GOAL OF THE EXERCISE
Keep the images out while you retype all of the data exactly.

Segment Open

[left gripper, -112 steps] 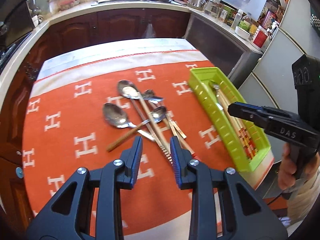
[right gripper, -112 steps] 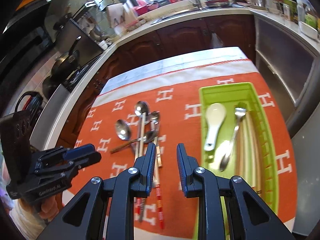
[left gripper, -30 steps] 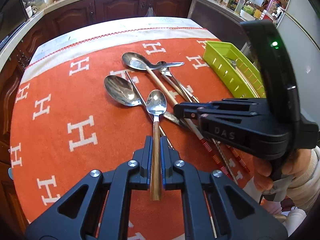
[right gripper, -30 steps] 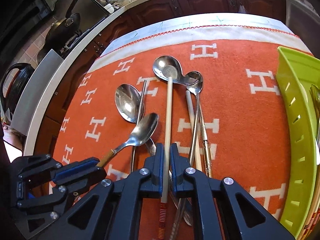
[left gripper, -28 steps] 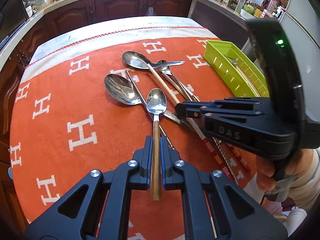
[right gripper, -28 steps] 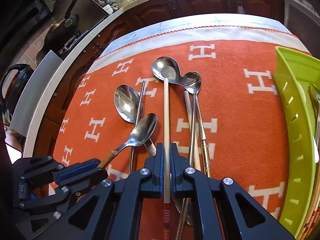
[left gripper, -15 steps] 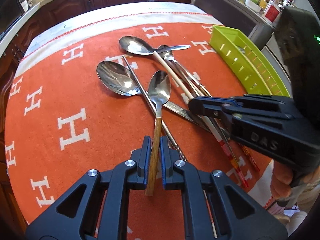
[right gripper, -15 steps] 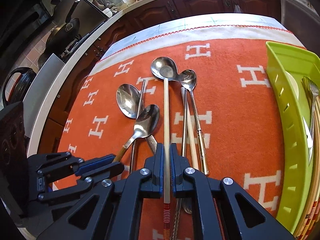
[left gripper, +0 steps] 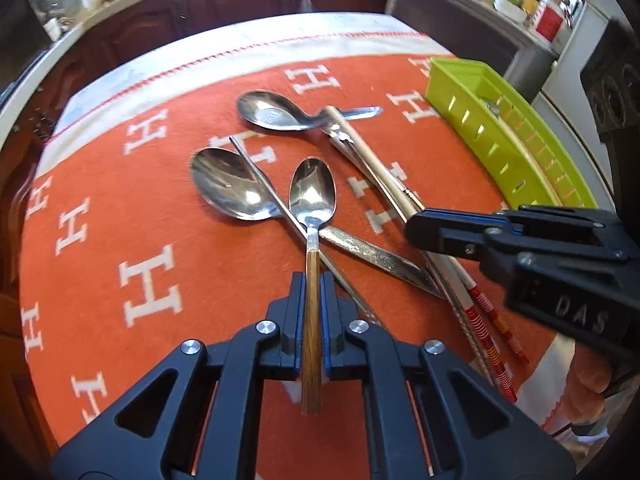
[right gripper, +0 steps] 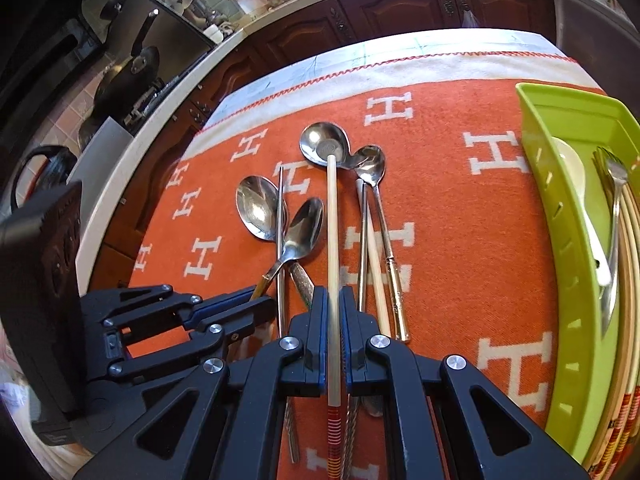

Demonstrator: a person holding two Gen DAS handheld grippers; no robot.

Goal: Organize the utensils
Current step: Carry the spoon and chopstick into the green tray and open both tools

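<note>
Left gripper (left gripper: 312,292) clamps wooden-handled steel spoon (left gripper: 312,200) at frame centre; right gripper (right gripper: 333,304) pinches pale chopstick (right gripper: 332,240) — glossy utensil pile on orange blanket (left gripper: 120,240), slotted green tray (right gripper: 560,280) right edge.

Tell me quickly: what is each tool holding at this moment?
Left tool: closed on the wooden-handled spoon.
Right tool: closed on the pale chopstick.

Spoons (right gripper: 260,208) and chopsticks (right gripper: 334,240) lie crossed in a pile on the cloth (right gripper: 452,240). The tray (right gripper: 560,240) sits to their right, with a fork (right gripper: 614,208) and ladle (right gripper: 576,184) in it.
</note>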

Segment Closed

REPLY
[left gripper, -112 steps] 
[right gripper, -112 steps] 
[left gripper, -30 steps] 
[right gripper, -30 steps] 
[left gripper, -28 steps] 
[right gripper, -28 steps] 
[left gripper, -15 steps] 
[right gripper, -15 steps] 
[left gripper, +0 steps] 
[right gripper, +0 steps] 

Demonstrator: a person holding two Gen DAS handheld grippers; no robot.

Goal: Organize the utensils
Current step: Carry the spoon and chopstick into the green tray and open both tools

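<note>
Left gripper (left gripper: 312,292) clamps wooden-handled steel spoon (left gripper: 312,200) at frame centre; right gripper (right gripper: 333,304) pinches pale chopstick (right gripper: 332,240) — glossy utensil pile on orange blanket (left gripper: 120,240), slotted green tray (right gripper: 560,280) right edge.

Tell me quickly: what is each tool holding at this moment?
Left tool: closed on the wooden-handled spoon.
Right tool: closed on the pale chopstick.

Spoons (right gripper: 260,208) and chopsticks (right gripper: 334,240) lie crossed in a pile on the cloth (right gripper: 452,240). The tray (right gripper: 560,240) sits to their right, with a fork (right gripper: 614,208) and ladle (right gripper: 576,184) in it.
</note>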

Nothing more remains to be added to this answer.